MBS menamatkan bangku kuliah di Universitas King Saud di Riyadh, Arab Saudi, dengan gelar sarjana hukum pada tahun 2007.
Dia kemudian mendirikan sejumlah perusahaan dan organisasi nirlaba yang dimaksudkan untuk mempromosikan kewirausahaan di kerajaan.
Pada 2009, ia menjadi penasihat formal untuk ayahnya, yang saat itu menjadi gubernur Riyadh.

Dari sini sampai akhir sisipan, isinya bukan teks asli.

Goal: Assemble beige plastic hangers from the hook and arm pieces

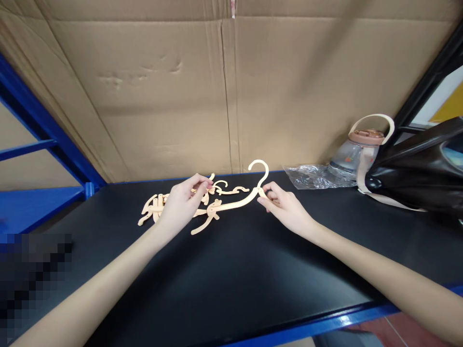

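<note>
A cream folding plastic hanger (231,202) lies partly raised over the black shelf top (231,279), its hook curving up at the back. My right hand (284,205) pinches the hanger at the base of the hook. My left hand (184,200) has its fingers closed on a piece of hanger near the pile's middle. Several more cream hangers (154,209) lie in a loose pile under and beside my left hand.
A cardboard sheet (231,91) stands as a wall behind the shelf. At the back right lie a crumpled clear plastic bag (313,176), a water bottle with a pink lid and strap (356,149) and a black bag (419,173). Blue shelf frame (43,130) runs on the left.
</note>
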`<state>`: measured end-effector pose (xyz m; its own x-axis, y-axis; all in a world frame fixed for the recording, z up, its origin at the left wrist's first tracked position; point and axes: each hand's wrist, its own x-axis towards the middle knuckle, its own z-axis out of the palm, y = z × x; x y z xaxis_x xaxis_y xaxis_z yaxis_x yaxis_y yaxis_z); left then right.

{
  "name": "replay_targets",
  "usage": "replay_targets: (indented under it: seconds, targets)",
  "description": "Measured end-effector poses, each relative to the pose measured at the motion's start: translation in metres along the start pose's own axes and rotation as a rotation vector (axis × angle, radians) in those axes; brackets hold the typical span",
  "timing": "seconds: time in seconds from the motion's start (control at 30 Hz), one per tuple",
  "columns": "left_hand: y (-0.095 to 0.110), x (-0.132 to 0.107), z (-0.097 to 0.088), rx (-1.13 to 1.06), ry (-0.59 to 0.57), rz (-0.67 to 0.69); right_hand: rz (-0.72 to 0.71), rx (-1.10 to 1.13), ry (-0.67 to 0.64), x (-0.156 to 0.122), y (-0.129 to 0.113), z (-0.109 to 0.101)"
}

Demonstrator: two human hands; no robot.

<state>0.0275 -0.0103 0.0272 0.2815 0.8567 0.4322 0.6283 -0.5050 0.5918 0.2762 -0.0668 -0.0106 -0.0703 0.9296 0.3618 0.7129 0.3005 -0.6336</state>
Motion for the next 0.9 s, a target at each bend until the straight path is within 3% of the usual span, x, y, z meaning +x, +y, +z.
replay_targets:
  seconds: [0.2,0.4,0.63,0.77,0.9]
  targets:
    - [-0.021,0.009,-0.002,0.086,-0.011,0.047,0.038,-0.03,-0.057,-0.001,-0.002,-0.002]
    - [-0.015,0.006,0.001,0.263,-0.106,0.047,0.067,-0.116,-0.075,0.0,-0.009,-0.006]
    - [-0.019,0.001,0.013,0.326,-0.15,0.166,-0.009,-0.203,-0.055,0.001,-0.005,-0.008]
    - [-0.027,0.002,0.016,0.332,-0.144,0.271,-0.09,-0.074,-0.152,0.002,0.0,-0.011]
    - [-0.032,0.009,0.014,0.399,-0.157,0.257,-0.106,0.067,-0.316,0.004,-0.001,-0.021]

Ketika Salman menjadi putra mahkota pada 2012, sebagai putranya yang tepercaya, MBS, ikut bersamanya.
Baca juga: Pejabat PBB: Putra Mahkota Saudi Tersangka Utama Pembunuhan Khashoggi
Dalam hitungan bulan menjabat, MBS melancarkan intervensi militer yang agresif dalam perang saudara Yaman.
Dikenal sebagai Operation Decisive Storm, kampanye ini dimaksudkan untuk memberikan keunggulan bagi pemerintahan Presiden Yaman Abd Rabbuh Mansur Hadi terhadap pemberontakan Syiah Houthi di utara negara itu.
MBS juga ditugaskan di perusahaan minyak negara Saudi Aramco dan Dewan Urusan Ekonomi dan Pembangunan, badan pembuat kebijakan utama negara untuk pembangunan ekonomi.